Neste contexto, Agostinho Vuma ressaltou a necessidade premente de políticas e reformas que tornem o sector automobilístico mais atractivo para os investidores.

“De modo que se criem medidas e políticas legislativas mais eficientes para a contínua dinamização do sector, devemos continuar a trabalhar com o Governo, o que vai transmitir a necessária confiança aos investidores, possibilitando, desta forma, o aumento da competitividade do sector de importação e comercialização de viaturas em solo moçambicano”.

Agostinho Vuma

A fonte concluiu dizendo que “uma abordagem desta realidade poderá contribuir de forma significativa para o estabelecimento de várias agências de representação de diversas marcas internacionais de importação e comercialização de veículos no País, contribuindo assim para o aumento da capacidade da indústria nacional de importação e comercialização de viaturas”.

Possíveis soluções ambientais

Para Samson Cuamba, representante do Ministério da Terra e Ambiente, presente no evento com o objectivo de abordar possíveis soluções dos problemas ambientais causados pelo crescente número do parque automóvel, partilhou que, em 2014, o Governo aprovou um regulamento que tem que ver com a gestão daquilo que é classificado como resíduos perigosos.

“Nesta perspectiva, no contexto do decreto n.º 83/2014, de 30 de Dezembro, os pneus quando chegam na sua última fase de vida são classificados como resíduos perigosos. Não só no contexto deste decreto, Moçambique também é signatário de várias convenções que tratam desta matéria”.

Samson Cuamba

Continuando, a fonte explicou: “de lá para cá, pensando positivamente naquilo que são os desafios que estão a ser enfrentados a nível nacional, esta medida de proibição da importação, comercialização e uso de pneus de segunda mão ainda não foi implementada de forma efectiva, carecendo de uma auscultação, mais uma vez, de toda a sociedade civil e sector privado. Do trabalho que nós fizemos, em coordenação com a Autoridade Tributária, conseguimos registar, a nível nacional, grandes volumes de pneus usados que estão espalhados em todo o território”.

Samson Cuamba explicou que o Ministério da Terra e Ambiente, através da Direcção Nacional do Ambiente, é a autoridade que garante o licenciamento de transportadores de resíduos que são considerados perigosos, entre os quais os pneus usados. “As baterias também são consideradas como resíduos perigosos e quando chegam nessa última fase de vida, devem ser tratadas convenientemente”, acrescentou.

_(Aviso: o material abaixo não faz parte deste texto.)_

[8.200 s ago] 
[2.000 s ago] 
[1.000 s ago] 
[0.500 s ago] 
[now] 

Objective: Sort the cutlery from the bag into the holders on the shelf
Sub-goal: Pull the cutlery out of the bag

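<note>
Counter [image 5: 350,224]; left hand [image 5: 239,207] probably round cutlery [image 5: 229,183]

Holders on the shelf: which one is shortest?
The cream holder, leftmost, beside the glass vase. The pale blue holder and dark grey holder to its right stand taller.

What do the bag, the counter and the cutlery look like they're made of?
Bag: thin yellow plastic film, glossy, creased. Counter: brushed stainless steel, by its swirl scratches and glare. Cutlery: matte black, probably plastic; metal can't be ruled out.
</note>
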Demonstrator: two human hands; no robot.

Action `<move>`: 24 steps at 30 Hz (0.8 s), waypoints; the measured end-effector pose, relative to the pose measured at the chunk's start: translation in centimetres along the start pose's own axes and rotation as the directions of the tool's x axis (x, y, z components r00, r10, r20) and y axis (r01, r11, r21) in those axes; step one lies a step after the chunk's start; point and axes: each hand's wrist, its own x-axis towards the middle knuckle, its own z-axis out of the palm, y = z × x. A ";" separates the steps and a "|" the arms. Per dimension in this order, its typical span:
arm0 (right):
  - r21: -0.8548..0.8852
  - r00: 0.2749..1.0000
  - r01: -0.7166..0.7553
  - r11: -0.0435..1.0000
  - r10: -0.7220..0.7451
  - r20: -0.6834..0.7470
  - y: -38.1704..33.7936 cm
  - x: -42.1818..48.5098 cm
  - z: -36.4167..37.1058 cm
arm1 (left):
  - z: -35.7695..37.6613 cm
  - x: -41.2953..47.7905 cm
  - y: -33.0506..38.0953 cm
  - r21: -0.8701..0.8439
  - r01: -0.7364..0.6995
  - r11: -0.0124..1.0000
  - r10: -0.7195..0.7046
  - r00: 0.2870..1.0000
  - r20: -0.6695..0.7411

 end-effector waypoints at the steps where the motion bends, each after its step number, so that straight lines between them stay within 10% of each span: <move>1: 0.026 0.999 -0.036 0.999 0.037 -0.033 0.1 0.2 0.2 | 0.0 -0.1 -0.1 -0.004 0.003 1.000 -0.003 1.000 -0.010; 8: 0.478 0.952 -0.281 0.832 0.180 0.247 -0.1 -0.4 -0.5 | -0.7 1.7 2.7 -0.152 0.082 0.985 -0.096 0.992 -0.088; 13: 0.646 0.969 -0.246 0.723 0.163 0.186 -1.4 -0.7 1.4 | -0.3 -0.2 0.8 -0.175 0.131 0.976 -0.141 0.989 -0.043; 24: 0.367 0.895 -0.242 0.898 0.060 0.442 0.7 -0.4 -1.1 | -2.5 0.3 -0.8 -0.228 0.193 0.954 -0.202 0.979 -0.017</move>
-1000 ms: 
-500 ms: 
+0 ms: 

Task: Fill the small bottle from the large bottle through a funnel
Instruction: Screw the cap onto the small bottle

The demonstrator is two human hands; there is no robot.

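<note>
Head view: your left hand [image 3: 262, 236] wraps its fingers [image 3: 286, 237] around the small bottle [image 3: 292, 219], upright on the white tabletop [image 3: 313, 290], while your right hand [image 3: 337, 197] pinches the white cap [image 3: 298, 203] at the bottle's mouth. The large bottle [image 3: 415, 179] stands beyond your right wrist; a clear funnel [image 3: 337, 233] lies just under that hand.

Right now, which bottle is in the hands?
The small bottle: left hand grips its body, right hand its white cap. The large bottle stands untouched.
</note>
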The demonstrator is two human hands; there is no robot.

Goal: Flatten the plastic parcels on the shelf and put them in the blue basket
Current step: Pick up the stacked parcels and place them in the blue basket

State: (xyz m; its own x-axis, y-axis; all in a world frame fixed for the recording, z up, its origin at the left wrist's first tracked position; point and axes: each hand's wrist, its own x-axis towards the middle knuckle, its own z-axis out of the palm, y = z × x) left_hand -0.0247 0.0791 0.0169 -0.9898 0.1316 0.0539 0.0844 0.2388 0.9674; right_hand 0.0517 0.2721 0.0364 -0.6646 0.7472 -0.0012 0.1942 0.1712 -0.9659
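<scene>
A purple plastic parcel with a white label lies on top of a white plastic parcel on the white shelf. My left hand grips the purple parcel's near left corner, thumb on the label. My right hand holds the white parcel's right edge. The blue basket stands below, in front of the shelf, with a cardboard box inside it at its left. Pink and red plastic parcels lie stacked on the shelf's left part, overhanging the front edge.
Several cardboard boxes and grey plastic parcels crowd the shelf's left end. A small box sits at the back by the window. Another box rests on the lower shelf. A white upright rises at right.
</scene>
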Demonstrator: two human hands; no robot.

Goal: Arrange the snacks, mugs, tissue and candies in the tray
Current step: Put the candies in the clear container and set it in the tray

“Como não temos todas as facilidades internas, em Moçambique, para tratar alguns resíduos que são classificados como perigosos, algumas vezes temos de fazer parcerias com países que tenham tecnologia para tal, como é o caso da África do Sul, que tem recebido parte deste tipo de resíduos. Estou a destacar aqui a questão dos pneus usados e as baterias. No caso dos pneus, pretendemos apostar na criação de facilidades para a formação de fábricas ou transformadoras no País, o que também vai ajudar na criação de emprego para os cidadãos. Portanto, o projecto de tratamento de pneus é bem-vindo do ponto de vista ambiental, mas do ponto de vista também de rendimentos para aqueles que vão apostar neste tipo de negócio à escala nacional”, disse.